LL Bean (and more) comes to Beijing
I walked into a new shopping area of Beijing, the Solana Lifestyle Shopping Center, over the weekend and my jaw just about dropped to the floor.
Anybody who thinks Beijing has yet to catch up with Shanghai or even Hong Kong should take a stroll through this mammoth place. A few years back, Beijing opened the world’s biggest mall. It was cheesy and noisy. Yawn. But this is different.
When my wife and daughter came home one day last week from the shopping center declaring, “It’s just like Miami!” I still didn’t pay much attention. Then I went, and returned for a second time today just to take photos for the blog. One visit to this center and one realizes how much money is pouring into China and how fast the middle class is developing.

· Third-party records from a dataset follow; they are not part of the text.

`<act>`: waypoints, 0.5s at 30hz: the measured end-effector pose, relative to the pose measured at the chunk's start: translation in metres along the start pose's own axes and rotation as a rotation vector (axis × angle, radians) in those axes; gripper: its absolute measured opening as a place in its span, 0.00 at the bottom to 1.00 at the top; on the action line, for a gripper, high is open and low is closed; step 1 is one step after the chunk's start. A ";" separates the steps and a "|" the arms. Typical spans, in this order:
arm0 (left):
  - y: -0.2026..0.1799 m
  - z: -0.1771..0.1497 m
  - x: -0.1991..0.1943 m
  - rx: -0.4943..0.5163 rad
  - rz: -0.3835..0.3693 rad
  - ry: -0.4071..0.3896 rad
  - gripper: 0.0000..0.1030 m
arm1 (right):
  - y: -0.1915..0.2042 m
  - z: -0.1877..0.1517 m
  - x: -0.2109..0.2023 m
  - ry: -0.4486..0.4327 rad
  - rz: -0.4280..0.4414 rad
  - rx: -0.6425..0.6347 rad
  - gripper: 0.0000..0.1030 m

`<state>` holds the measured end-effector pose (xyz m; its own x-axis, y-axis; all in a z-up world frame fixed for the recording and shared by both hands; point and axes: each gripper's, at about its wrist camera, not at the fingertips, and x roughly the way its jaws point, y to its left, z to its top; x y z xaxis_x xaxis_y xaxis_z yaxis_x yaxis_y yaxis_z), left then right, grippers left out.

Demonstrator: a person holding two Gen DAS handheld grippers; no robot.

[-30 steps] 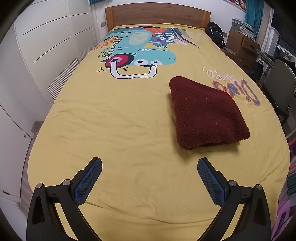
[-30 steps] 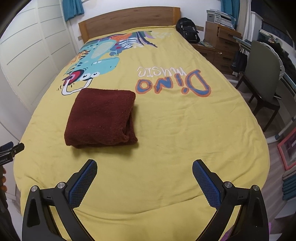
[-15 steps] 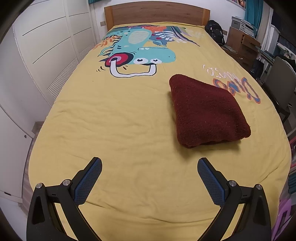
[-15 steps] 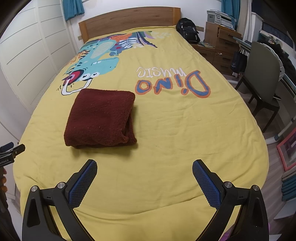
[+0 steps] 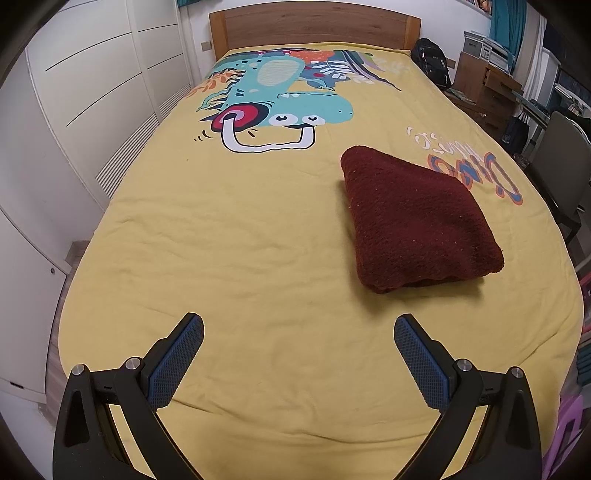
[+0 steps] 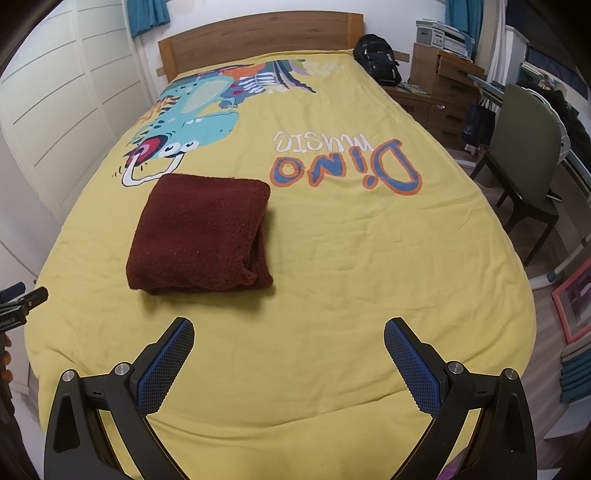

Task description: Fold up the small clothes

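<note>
A dark red fuzzy garment [image 5: 417,218] lies folded into a thick rectangle on the yellow bedspread [image 5: 240,240]. It also shows in the right wrist view [image 6: 201,232], left of centre. My left gripper [image 5: 298,328] is open and empty, held above the bed short of the garment and to its left. My right gripper [image 6: 289,332] is open and empty, held above the bed short of the garment and to its right. The left gripper's tip shows at the left edge of the right wrist view [image 6: 22,301].
The bedspread carries a dinosaur print [image 5: 280,107] and "Dino music" lettering [image 6: 343,162]. A wooden headboard [image 5: 314,22] stands at the far end. White wardrobe doors [image 5: 92,92] run along the left. A backpack [image 6: 378,64], wooden drawers [image 6: 447,85] and a chair [image 6: 524,158] stand at the right.
Both grippers stay open and empty. The left wrist view has drifted slightly, so the garment sits a little lower and closer. The right wrist view is nearly unchanged.
</note>
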<state>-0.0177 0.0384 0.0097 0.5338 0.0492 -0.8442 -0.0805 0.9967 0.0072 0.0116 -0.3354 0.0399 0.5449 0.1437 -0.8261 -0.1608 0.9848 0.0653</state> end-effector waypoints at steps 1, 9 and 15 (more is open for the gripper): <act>0.000 0.000 0.000 0.000 -0.001 0.000 0.99 | 0.000 0.000 0.000 0.000 0.000 -0.001 1.00; 0.001 -0.001 0.002 -0.002 -0.002 0.006 0.99 | -0.001 0.001 0.003 0.007 -0.001 0.002 1.00; 0.000 -0.001 0.004 -0.001 -0.011 0.016 0.99 | -0.004 0.001 0.008 0.016 -0.004 0.003 1.00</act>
<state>-0.0163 0.0385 0.0056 0.5215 0.0370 -0.8524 -0.0754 0.9972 -0.0028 0.0171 -0.3386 0.0338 0.5319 0.1380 -0.8355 -0.1565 0.9857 0.0632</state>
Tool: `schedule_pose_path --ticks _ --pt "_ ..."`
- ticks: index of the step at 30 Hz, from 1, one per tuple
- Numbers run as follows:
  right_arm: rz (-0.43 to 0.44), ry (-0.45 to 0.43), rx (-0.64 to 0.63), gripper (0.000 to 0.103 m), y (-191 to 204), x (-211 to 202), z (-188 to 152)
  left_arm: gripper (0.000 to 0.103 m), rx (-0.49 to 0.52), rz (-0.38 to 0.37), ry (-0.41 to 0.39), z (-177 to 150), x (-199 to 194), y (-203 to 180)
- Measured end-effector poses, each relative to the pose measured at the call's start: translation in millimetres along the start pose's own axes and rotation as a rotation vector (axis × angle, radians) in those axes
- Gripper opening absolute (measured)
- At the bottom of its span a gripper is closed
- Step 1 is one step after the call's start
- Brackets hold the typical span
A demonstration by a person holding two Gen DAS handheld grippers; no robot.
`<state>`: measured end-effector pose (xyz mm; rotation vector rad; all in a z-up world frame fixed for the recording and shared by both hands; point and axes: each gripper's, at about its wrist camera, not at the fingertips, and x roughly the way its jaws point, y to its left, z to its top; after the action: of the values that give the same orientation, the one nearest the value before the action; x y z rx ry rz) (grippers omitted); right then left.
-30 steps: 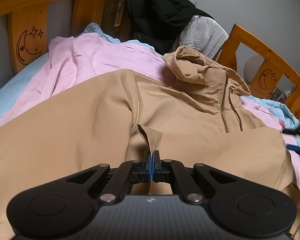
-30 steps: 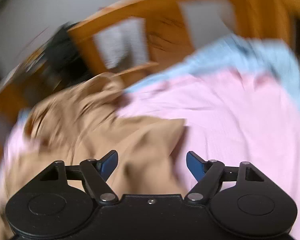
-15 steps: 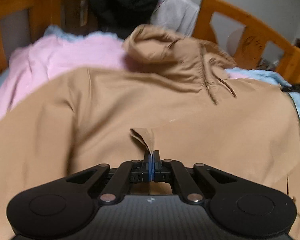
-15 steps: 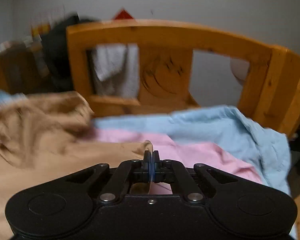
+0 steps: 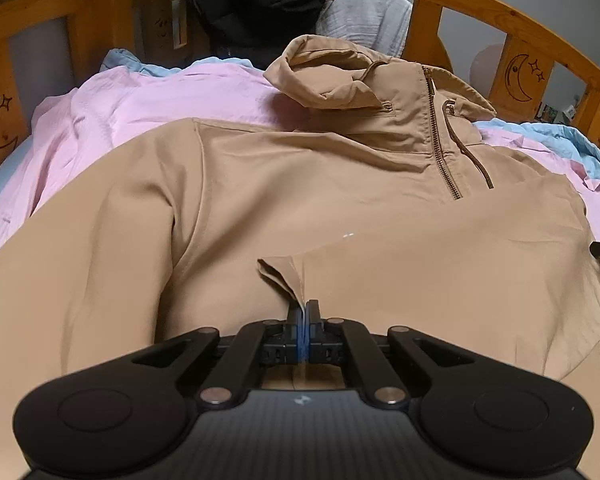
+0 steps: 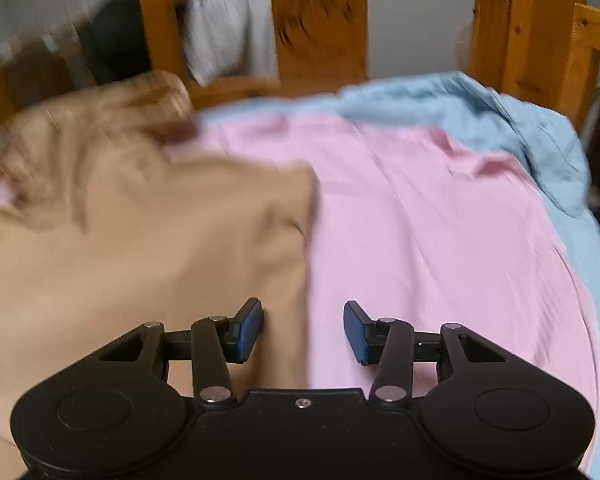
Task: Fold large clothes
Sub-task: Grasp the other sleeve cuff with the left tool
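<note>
— Well, pinched flat in the left gripper [image 5: 302, 312]: a thin fold of the tan jacket [image 5: 340, 216], jaws fully closed on it.

— And the right gripper [image 6: 303, 330]?

— Opening, nothing pressed between the blue pads [image 6: 247, 330]; only the jacket's edge and the pink sheet [image 6: 440, 240] below.

— Where's the jacket lying?

— Spread face up across the bed, collar [image 5: 332, 76] and zip [image 5: 440, 136] toward the wooden rail [image 5: 512, 40], body bulging toward the camera.

— Handling, probably?

— Soft, light, limp; likely to sag and slide wherever unsupported. Smooth weave, so maybe slippery in a shallow pinch.

— Best hold?

— Hems, seams or sleeve cuffs, doubled cloth, taken deep. Better avoided: the zip and the dangling cord [image 5: 472, 156].
</note>
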<state>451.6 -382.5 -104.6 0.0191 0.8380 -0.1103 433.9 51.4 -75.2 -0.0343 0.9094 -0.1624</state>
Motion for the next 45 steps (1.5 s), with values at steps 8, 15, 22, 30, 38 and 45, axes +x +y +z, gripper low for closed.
schedule_pose_path --ticks 8,15,22,30,38,45 --pt "-0.049 -0.013 -0.181 0.062 61.2 -46.0 45.0 0.081 -0.063 -0.09 -0.199 -17.1 -64.4 18.0" --pt "0.226 -0.096 -0.252 0.084 179.8 -74.0 86.4 0.097 -0.256 -0.064 -0.232 -60.9 -142.4 62.8" --pt "0.571 -0.159 -0.36 0.096 289.8 -96.8 57.3 0.101 -0.483 0.234 -0.283 -138.6 -217.5 122.4" --pt "0.835 -0.185 -0.464 0.098 364.4 -127.0 32.7 0.101 -0.821 0.563 -0.23 -190.4 -241.5 180.5" --pt "0.925 -0.149 -0.469 0.1 381.0 -166.9 -10.3 0.053 -0.985 0.594 -0.201 -191.1 -230.4 233.5" --pt "0.934 -0.133 -0.507 0.101 389.3 -191.3 -13.0 0.01 -0.935 0.613 -0.259 -194.9 -245.6 218.5"
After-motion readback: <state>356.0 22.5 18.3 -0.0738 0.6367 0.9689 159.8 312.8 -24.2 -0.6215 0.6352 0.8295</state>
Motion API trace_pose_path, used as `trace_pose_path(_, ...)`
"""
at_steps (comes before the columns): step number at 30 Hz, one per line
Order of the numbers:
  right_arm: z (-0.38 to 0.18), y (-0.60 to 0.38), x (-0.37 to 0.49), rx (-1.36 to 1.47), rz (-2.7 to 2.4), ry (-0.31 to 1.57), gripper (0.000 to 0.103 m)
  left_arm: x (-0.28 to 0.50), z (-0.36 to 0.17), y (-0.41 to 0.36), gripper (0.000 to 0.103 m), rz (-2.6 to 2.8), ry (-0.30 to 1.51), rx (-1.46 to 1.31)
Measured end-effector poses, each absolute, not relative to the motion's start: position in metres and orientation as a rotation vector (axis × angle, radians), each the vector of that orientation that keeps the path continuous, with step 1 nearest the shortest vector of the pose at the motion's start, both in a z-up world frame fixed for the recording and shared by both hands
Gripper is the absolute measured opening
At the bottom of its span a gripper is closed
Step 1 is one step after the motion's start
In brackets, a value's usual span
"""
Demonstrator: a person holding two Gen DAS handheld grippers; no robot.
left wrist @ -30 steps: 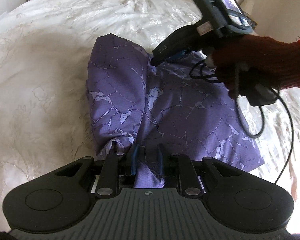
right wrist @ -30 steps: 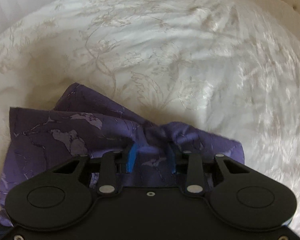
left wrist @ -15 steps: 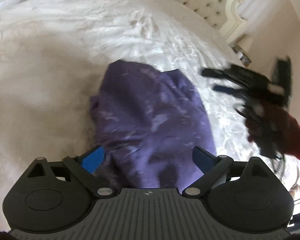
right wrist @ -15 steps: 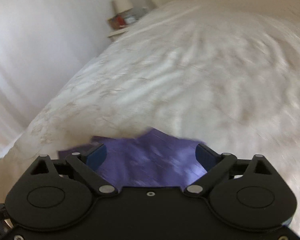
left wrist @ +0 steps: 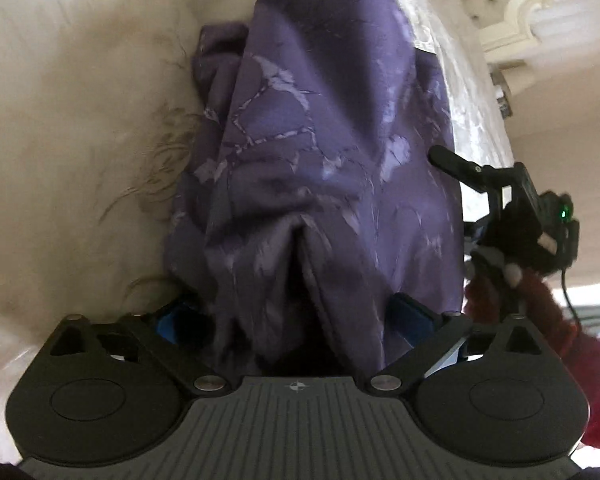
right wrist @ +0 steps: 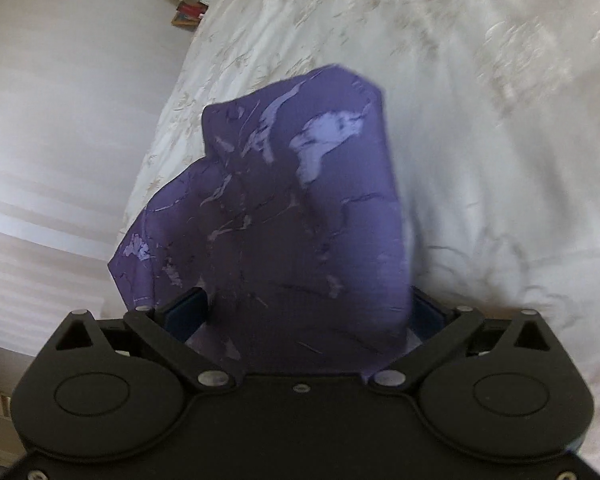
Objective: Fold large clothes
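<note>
My left gripper [left wrist: 296,316] and right gripper [right wrist: 308,312] both stand spread wide, the purple crackle-patterned cotton garment [left wrist: 320,152] bunched between their fingers, over the cream embroidered bedspread [left wrist: 80,128]; closing now might catch several layers and spoil the fold

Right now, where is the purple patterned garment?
The purple patterned garment lies bunched on the cream embroidered bedspread, spilling between both open grippers' fingers in each wrist view; the right gripper is at its right edge.
</note>
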State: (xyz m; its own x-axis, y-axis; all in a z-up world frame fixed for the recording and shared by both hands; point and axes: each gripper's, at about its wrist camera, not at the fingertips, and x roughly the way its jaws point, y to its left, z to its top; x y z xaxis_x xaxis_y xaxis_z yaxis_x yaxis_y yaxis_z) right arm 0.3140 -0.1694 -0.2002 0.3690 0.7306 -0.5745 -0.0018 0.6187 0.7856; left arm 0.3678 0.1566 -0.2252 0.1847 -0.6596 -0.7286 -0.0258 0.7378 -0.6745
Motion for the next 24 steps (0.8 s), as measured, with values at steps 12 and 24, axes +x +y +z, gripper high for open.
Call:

Fact is, this shopping center could be in any prosperous country in Europe or North America. There’s very little in it that signals “China.” The architect is a U.S. firm.
Be patient before you go thinking this is just an ex-pat haven. Sure, there are plenty of foreigners strolling around the area. After all, more than 100,000 foreigners live in Beijing, many within a few miles of this center. An embassy district is within walking distance, and the new U.S. Embassy is going up a few blocks away. But there are also many Chinese.
The place is an open-air project covering 32 acres. It has 19 two- and three-story Mediterranean style buildings with hundreds of shops and restaurants along themed “streets.” If you live in the First World, it’s probably the kind of place within a drive of your home.
What is really striking is the premier location. The center sits on the northwest corner of Chaoyang Park, which is the largest urban park anywhere in Asia, and a good deal of it is lakefront property, with a long promenade. The world’s tallest Ferris Wheel is going up nearby. In most Asian cities, there simply isn’t a big enough piece of land at a reasonable price to have such a sprawling shopping district. That in itself raises a lot of questions. The owner, according to this article, is Beijing Blue Harbor Properties, which boasts of having the “support of many state leaders.” Interestingly, no one seems to know if the state actually has any ownership in it. Who gave this project the green light on such a valuable piece of parkland and how much green did they get in return?
In China, you can’t just walk into the property assessor’s office and check on ownership. So who knows where money landed to get this baby built.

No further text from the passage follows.